The 1998 CD reissue adds Morgan’s three tracks from "A Slice Of Life" and, like "Flow Overflow" was beautifully remastered and re-packaged in a sleeve featuring a photograph by the renowned American photographer, Regina Deluise. (Note: the name Veetdharm which appears on the LP jacket was given to Morgan by his spiritual teacher at the time). In 2018 Sacred Summits in the UK reissued this album on 180gm vinyl with a screen-printed cover.

REVIEWS:

From: www.bleep.com

Sacred Summits (Luis Perez, Colin Potter) come through with the first-ever vinyl reissue of Morgan Fisher’s 1985 LP. Having played keys in Mott The Hoople and made soundtrack music alongside Yoko Ono and Haruomi Hosono, Fisher became increasingly interested in both New Age music and the proto-minimalism of Erik Satie after his move to Japan in the 1980s. This resulted in Inside Satie, an LP which reimagines the composer’s famed Gymnopedies and Gnossiennes for a mix of electronic and acoustic instruments. Though this reflects a wider trend of reworking classical music for contemporary instrumentation throughout the 70s and 80s, Fisher’s treatments are calmer and more cerebral than, say, Wendy Carlos’s famous reworking of Henry Purcell. The transposition of the first Gymnopedie for ‘(Sugar Plum Piano/Water Bell Synthesizer)’, for instance, is both inspired and inspiring.

From: www.normanrecords.com

8/10 April 2018
Born 1866. Died 1925. Reborn 1985: so states the back cover of the sleeve to this interesting and at times wondrous record.
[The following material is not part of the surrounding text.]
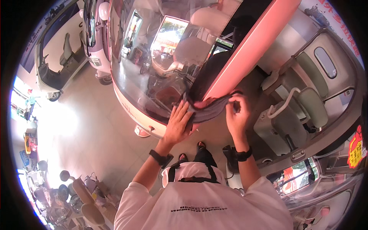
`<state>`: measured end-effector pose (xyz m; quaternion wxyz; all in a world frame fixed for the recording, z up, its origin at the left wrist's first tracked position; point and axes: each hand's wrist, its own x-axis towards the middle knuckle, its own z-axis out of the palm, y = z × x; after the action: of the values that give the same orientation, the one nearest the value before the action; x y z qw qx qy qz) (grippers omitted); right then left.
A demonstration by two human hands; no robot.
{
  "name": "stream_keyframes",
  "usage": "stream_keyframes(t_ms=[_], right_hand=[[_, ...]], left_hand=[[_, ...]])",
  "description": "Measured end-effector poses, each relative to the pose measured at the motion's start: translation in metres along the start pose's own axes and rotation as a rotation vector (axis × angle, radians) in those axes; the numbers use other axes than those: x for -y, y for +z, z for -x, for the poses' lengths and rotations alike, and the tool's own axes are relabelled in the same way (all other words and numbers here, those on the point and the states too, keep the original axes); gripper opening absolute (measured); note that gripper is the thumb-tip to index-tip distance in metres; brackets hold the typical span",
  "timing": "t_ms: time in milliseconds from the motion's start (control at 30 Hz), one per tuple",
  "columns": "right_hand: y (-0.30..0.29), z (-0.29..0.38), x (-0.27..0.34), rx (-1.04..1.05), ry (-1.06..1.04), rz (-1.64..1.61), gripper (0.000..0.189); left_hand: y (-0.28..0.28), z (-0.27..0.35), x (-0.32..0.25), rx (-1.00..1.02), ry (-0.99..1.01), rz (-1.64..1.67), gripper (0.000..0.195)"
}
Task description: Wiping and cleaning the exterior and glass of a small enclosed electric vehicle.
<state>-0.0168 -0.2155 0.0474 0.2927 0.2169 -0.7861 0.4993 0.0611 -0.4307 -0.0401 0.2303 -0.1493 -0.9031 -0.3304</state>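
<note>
A dark grey cloth (211, 113) stretches between my hands, around the foot of a pink windscreen pillar (244, 54) on a small enclosed vehicle. My left hand (178, 122) presses the cloth's left part against the lower corner of the curved windscreen (138, 72), fingers nearly straight. To the right, my right hand (238, 113) pinches the cloth's other end between thumb and fingers, beside the pillar at the open door side. Part of the cloth is hidden beneath my left hand. Both wrists wear black bands.
A second small vehicle (304, 138) stands close on my right, its doorway showing green-grey seats (313, 106). Scooters (86, 198) crowd the lower left, and another vehicle (47, 77) is at the upper left. Light tiled floor (100, 138) lies left of my feet.
</note>
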Motion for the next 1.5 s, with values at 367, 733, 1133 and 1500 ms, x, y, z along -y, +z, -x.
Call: stream_keyframes(t_ms=[367, 733, 1133, 1500], right_hand=[[0.002, -0.027, 0.021, 0.077, -0.202, 0.190, 0.036], [0.025, 0.059, -0.025, 0.330, -0.308, 0.151, 0.034], [0.033, 0.010, 0.015, 0.257, -0.362, 0.072, 0.040], [0.035, 0.025, 0.018, 0.345, -0.338, 0.078, 0.036]], left_hand=[[0.008, -0.033, 0.025, -0.103, 0.145, -0.164, 0.040], [0.035, 0.080, 0.095, -0.105, 0.086, -0.249, 0.036], [-0.041, -0.035, 0.041, -0.361, -0.106, -0.065, 0.050], [-0.042, -0.037, 0.021, -0.450, -0.198, -0.076, 0.053]])
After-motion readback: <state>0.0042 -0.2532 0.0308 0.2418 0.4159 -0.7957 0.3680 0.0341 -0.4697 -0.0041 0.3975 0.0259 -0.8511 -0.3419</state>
Thus incomparably sweetly-born of Morgan Fisher in the mid-80s, this tribute to the much-loved modernist Eric Alfred Leslie Satie (Erik to his Parisian avant-garde mates) arrives on a new slab of vinyl in a glorious screen-printed sleeve.  What really shines through on this record is Fisher’s admiration and understanding of the elegant, pretty, no-frills melodies his French hero was renowned for and have, of course, been celebrated widely since.

At the time of these recordings Fisher -- whose unique career trajectory thus far had encompassed roles in sixties beat combo Mott The Hoople; film soundtracking with Yoko Ono and discovering ambient under his Veetdharm guise -- had discovered and tinkered with an impressive array of electronic and electroacoustic instrumentation. Sessions took place in Tokyo in June of ‘85 with Ryo Fukui on co-production duties and Michiaki Saskai at the engineering desk. There are quite a few instruments used by Fisher here, with a range of treatments often bearing compact, dinky, beautiful results.

Some of the names of the toys used here actually sound like you’d imagine they might: of the three versions of Gnossienne #1 here, my favourite has to be the recording made on ‘French Ice Piano’ & ‘Siberian Snow Synthesizer’. Appropriately chilly, nocturnal and lonesome in sound. There are also tracks made with cabaret piano (cute); sugar plum piano (even more cute); German Haiku Pianica (sophisticated continental cafe on a side-street) and the heart-and-homeliness of the ‘family piano : a hint of la-la-la’. And really, these were recorded simply and in a light-hearted way, with hums and soft whistling sometimes audible over the notes; surely the playfully serious Erik himself would have looked on, approvingly from his salon couch.